Un dimanche après-midi tranquille, alors qu'une grande partie de l'Amérique faisait défiler paresseusement les mises à jour du week-end, le monde politique a été réveillé. Donald Trump — à nouveau président des États-Unis — a lâché une bombe :
Le 15 août, il rencontrera Vladimir Poutine… en Alaska.
Oui, l'Alaska — la frontière gelée autrefois possédée par la Russie et vendue aux États-Unis en 1867 pour 7,2 millions de dollars. Maintenant, elle est prête à accueillir deux des dirigeants les plus controversés de la planète.
Et ils ne sont pas là pour échanger des histoires de pêche. Ils se rencontrent pour décider du destin de l'Ukraine.
La rencontre que personne ne voyait venir
L'annonce de Trump a frappé comme un coup de foudre :
« Je rencontrerai le président Poutine en Alaska. Nous allons faire l'histoire. »
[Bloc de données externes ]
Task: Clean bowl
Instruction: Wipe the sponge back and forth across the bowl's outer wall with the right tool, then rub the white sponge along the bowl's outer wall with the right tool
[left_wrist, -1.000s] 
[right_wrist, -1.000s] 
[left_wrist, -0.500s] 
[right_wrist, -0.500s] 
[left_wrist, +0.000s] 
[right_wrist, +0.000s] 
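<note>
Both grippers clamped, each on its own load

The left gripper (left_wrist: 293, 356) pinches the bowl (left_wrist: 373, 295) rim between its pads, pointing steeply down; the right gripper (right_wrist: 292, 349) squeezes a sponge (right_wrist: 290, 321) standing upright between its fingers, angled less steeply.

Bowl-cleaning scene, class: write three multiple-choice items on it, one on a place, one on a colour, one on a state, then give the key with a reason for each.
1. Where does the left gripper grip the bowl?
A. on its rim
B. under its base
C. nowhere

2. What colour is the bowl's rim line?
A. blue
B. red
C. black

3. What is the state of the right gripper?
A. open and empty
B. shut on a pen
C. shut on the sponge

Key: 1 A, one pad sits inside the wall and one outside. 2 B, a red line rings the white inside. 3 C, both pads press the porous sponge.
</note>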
Des sources de la Maison Blanche disent que la rencontre a été organisée sous un tel secret qu甚至 certains diplomates de l'OTAN n'en ont appris qu'après la déclaration publique.
L'ordre du jour ? Mettre fin à la guerre en Ukraine. Mais des murmures venant de l'aile ouest laissent entendre des « ajustements territoriaux » — une phrase qui, pour les Ukrainiens, sonne dangereusement comme donner leur patrie.
La colère de Zelensky
À Kyiv, le président Volodymyr Zelensky n'a pas tardé à répondre :
« Les Ukrainiens ne donneront pas leur terre à l'occupant — peu importe qui est assis à la table. »
La colère ne concernait pas seulement la terre. Il s'agissait d'être exclu des discussions sur l'avenir de son propre pays. Les rumeurs se sont répandues rapidement : l'Ukraine était-elle poussée hors de ses propres négociations de paix ?
La réponse froide de l'Europe
De Paris à Berlin en passant par Londres, les dirigeants ont averti : tout accord de paix conclu sans le consentement de l'Ukraine serait illégitime et dangereux. Derrière des portes closes, certains ont même été plus directs — qualifiant le sommet en Alaska de « piège diplomatique » qui pourrait offrir la victoire à Poutine sans qu'un seul coup de feu ne soit tiré.
La célébration de Moscou
En Russie, l'ambiance était jubilatoire. La télévision d'État a salué Poutine pour avoir obtenu une rencontre sur le sol américain sans compromettre la position de Moscou. Les analystes ont spéculé qu'il pourrait repartir avec une victoire majeure — sans céder un pouce de territoire conquis.
Un journal a titré : « Du détroit de Béring, avec amour. »
Ce qui est en jeu
Le 15 août, deux hommes s'assoiront dans l'État le plus au nord de l'Amérique. L'un croit qu'il peut mettre fin à une guerre par une poignée de main. L'autre a déjà montré qu'il pouvait redessiner les frontières par la force.
Certains prient pour que le sommet mette fin au bain de sang. D'autres craignent qu'il n'ouvre la voie à un nouvel ordre mondial volatile.
Et dans les tranchées de l'Ukraine, les soldats regarderont de loin — se demandant si des décisions concernant leur terre, leurs maisons et leur avenir seront prises… sans eux.